Data items:
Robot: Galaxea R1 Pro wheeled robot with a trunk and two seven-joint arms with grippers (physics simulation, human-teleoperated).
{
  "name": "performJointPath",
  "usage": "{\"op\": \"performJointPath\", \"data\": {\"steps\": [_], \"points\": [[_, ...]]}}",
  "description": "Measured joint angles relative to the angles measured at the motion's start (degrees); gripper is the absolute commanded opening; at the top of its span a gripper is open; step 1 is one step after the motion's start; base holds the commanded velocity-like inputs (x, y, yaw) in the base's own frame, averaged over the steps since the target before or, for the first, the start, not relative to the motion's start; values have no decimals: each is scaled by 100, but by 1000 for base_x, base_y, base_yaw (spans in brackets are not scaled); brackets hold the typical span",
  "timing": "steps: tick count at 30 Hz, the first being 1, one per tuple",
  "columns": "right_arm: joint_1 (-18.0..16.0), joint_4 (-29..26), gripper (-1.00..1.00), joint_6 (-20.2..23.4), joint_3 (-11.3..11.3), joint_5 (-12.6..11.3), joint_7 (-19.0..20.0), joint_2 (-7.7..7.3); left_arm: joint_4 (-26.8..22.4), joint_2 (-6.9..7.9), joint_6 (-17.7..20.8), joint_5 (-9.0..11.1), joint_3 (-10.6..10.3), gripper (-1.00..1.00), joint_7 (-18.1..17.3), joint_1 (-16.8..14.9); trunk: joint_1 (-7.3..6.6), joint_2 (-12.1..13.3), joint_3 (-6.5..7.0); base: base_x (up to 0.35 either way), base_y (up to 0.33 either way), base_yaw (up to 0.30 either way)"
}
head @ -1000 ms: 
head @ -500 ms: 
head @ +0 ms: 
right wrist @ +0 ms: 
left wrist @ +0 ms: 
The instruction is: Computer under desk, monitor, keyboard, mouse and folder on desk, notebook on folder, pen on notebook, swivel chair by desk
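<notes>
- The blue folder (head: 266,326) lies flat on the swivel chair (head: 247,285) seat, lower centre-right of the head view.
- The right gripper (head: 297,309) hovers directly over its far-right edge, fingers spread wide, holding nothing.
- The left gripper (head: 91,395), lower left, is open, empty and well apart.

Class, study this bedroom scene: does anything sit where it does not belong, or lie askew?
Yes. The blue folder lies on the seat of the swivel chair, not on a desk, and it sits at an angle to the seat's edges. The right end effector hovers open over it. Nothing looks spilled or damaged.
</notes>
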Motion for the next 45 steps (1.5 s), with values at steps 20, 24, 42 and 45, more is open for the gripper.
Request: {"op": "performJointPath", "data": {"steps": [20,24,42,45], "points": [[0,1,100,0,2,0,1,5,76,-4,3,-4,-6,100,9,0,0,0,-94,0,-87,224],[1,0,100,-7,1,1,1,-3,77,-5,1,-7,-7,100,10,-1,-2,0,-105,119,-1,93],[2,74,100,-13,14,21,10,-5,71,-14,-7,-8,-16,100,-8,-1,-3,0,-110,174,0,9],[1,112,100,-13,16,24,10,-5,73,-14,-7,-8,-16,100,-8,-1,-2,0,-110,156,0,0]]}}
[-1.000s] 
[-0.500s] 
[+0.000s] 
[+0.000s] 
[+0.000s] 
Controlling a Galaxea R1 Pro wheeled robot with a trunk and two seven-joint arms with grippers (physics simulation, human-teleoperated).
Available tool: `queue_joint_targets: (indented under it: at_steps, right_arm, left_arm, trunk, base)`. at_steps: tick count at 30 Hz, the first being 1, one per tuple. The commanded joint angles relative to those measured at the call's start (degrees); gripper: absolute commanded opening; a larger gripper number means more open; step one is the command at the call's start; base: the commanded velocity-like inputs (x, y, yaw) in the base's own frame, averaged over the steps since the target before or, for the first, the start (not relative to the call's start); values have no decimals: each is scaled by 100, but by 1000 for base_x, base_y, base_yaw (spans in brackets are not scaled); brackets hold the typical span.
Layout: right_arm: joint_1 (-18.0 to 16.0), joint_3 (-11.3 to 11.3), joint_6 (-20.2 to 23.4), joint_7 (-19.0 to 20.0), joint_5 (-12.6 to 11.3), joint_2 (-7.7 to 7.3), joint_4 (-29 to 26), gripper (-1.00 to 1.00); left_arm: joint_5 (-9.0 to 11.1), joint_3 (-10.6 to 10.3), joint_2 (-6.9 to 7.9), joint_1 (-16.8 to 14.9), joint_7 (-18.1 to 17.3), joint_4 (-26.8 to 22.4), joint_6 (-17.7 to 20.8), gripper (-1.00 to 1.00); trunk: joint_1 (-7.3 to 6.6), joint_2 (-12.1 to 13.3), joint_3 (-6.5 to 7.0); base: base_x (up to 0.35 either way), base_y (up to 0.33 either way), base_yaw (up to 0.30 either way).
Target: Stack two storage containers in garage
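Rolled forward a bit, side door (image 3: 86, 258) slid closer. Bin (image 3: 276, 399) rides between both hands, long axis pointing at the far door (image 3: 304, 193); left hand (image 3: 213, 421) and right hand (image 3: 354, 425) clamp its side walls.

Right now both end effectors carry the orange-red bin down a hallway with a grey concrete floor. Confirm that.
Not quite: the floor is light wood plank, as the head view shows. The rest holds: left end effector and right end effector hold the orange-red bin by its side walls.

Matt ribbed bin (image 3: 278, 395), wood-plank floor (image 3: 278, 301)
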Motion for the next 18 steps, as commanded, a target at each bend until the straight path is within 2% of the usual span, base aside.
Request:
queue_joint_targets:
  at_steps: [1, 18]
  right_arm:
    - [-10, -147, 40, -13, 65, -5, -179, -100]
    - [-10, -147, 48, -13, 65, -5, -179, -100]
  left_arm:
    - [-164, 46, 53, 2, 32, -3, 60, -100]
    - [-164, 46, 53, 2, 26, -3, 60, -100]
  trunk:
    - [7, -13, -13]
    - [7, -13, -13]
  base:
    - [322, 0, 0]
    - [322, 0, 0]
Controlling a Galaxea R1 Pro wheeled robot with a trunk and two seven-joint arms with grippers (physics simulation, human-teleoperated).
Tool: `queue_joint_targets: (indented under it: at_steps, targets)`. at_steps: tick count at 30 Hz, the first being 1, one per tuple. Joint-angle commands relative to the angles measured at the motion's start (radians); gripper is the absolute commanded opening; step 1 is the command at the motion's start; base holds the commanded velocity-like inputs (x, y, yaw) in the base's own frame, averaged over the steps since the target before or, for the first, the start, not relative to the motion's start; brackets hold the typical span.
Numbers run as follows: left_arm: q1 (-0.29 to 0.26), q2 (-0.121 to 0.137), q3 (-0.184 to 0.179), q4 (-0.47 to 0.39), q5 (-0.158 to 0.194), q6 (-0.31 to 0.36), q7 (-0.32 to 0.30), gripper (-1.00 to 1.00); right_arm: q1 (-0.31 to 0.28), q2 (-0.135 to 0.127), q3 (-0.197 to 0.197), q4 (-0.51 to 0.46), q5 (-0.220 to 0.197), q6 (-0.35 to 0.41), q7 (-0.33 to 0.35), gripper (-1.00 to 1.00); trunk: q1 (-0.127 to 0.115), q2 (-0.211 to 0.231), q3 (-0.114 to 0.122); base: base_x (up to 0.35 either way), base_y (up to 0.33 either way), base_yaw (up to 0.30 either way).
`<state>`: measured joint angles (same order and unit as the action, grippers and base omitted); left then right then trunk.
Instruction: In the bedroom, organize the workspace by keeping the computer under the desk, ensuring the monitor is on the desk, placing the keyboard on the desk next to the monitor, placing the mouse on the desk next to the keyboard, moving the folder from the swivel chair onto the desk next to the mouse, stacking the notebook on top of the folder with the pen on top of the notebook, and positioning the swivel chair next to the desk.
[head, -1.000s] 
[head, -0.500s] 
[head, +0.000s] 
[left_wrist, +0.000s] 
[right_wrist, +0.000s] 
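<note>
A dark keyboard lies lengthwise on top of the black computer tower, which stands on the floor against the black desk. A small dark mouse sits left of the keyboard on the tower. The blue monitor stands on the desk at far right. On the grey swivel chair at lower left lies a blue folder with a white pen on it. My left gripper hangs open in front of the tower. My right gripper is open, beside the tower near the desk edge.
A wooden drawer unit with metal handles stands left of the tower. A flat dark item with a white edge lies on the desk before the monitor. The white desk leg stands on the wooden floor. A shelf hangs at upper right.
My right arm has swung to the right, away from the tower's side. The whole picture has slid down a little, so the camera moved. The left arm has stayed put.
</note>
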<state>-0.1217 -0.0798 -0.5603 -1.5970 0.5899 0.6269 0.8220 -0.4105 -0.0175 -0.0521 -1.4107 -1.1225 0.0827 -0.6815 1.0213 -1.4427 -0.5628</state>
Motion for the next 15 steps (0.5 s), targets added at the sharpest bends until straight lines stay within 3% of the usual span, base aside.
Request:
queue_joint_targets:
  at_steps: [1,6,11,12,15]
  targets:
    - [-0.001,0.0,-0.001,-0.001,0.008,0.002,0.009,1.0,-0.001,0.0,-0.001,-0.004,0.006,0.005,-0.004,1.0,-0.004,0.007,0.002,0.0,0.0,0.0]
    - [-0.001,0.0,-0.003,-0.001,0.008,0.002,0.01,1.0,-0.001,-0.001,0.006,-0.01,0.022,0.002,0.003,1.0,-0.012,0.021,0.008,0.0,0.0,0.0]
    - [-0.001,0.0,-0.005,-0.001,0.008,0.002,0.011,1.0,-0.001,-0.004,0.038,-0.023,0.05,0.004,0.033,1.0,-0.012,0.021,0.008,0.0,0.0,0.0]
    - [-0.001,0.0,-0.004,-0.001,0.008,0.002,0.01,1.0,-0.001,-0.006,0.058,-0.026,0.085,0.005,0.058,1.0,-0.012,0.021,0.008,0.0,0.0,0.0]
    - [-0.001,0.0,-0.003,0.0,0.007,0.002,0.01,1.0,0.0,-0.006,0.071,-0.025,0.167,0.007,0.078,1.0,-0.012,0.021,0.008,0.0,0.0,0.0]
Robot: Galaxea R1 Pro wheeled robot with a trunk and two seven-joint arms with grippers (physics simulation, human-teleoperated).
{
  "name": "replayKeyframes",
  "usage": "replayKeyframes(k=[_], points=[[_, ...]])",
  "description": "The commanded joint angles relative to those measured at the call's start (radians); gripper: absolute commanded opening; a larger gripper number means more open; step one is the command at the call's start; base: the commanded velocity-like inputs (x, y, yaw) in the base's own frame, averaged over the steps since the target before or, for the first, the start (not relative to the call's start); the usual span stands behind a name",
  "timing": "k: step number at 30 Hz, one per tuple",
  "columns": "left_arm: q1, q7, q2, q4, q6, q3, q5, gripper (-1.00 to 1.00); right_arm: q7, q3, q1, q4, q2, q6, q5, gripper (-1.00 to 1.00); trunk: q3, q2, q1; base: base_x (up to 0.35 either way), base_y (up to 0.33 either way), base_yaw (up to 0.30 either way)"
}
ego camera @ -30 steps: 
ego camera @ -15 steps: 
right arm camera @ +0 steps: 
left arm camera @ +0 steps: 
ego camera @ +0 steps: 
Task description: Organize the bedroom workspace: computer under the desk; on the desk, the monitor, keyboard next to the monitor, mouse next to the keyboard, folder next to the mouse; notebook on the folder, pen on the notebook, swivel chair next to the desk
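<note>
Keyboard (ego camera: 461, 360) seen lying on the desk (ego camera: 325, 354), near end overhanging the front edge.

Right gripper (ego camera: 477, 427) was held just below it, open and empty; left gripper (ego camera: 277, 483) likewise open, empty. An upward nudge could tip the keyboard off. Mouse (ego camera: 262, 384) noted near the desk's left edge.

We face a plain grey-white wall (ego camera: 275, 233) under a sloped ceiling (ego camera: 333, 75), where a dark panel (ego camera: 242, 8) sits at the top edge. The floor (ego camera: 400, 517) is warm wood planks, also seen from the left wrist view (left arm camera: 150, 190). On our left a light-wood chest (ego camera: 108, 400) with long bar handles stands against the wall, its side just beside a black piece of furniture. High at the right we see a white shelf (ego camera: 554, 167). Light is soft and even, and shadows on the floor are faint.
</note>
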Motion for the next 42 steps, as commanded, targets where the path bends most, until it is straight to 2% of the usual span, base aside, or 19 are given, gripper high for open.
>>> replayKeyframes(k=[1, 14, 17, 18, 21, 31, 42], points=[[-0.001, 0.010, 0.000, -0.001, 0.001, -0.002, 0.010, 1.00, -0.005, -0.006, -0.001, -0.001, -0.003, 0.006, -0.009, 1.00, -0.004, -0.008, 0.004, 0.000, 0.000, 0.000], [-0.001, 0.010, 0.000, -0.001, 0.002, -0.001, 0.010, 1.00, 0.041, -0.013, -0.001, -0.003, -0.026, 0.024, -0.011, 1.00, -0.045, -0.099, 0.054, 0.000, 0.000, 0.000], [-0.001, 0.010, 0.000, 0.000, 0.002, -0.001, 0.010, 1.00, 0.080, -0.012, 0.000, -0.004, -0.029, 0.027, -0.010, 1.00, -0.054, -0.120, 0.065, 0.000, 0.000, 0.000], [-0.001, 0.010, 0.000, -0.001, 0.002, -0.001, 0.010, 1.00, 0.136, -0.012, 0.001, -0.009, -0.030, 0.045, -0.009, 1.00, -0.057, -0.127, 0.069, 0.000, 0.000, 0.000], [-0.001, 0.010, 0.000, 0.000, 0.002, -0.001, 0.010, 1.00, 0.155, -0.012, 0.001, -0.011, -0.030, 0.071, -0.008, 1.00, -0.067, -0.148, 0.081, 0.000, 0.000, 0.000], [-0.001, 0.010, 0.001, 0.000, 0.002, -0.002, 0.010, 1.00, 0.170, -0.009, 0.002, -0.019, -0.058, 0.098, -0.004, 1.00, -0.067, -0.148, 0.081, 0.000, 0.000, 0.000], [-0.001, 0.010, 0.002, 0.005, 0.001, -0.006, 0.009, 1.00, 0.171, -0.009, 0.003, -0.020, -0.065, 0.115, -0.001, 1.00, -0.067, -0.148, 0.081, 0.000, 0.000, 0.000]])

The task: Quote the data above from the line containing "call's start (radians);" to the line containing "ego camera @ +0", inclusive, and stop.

Task answer:
  "description": "The commanded joint angles relative to those measured at the call's start (radians); gripper: absolute commanded opening; a larger gripper number means more open; step one is the command at the call's start; base: the commanded velocity-like inputs (x, y, yaw) in the base's own frame, averaged over the steps since the target before or, for the first, the start (not relative to the call's start); the usual span stands behind a name",
  "timing": "k: step number at 30 Hz, one per tuple",
  "columns": "left_arm: q1, q7, q2, q4, q6, q3, q5, gripper (-1.00 to 1.00); right_arm: q7, q3, q1, q4, q2, q6, q5, gripper (-1.00 to 1.00); trunk: q3, q2, q1; base: base_x (up to 0.35 either way), base_y (up to 0.33 either way), base_yaw (up to 0.30 either way)"
}
ego camera @ -30 steps: 
ego camera @ -15 steps: 
right arm camera @ +0 steps: 
left arm camera @ +0 steps: 
ego camera @ +0 steps: 

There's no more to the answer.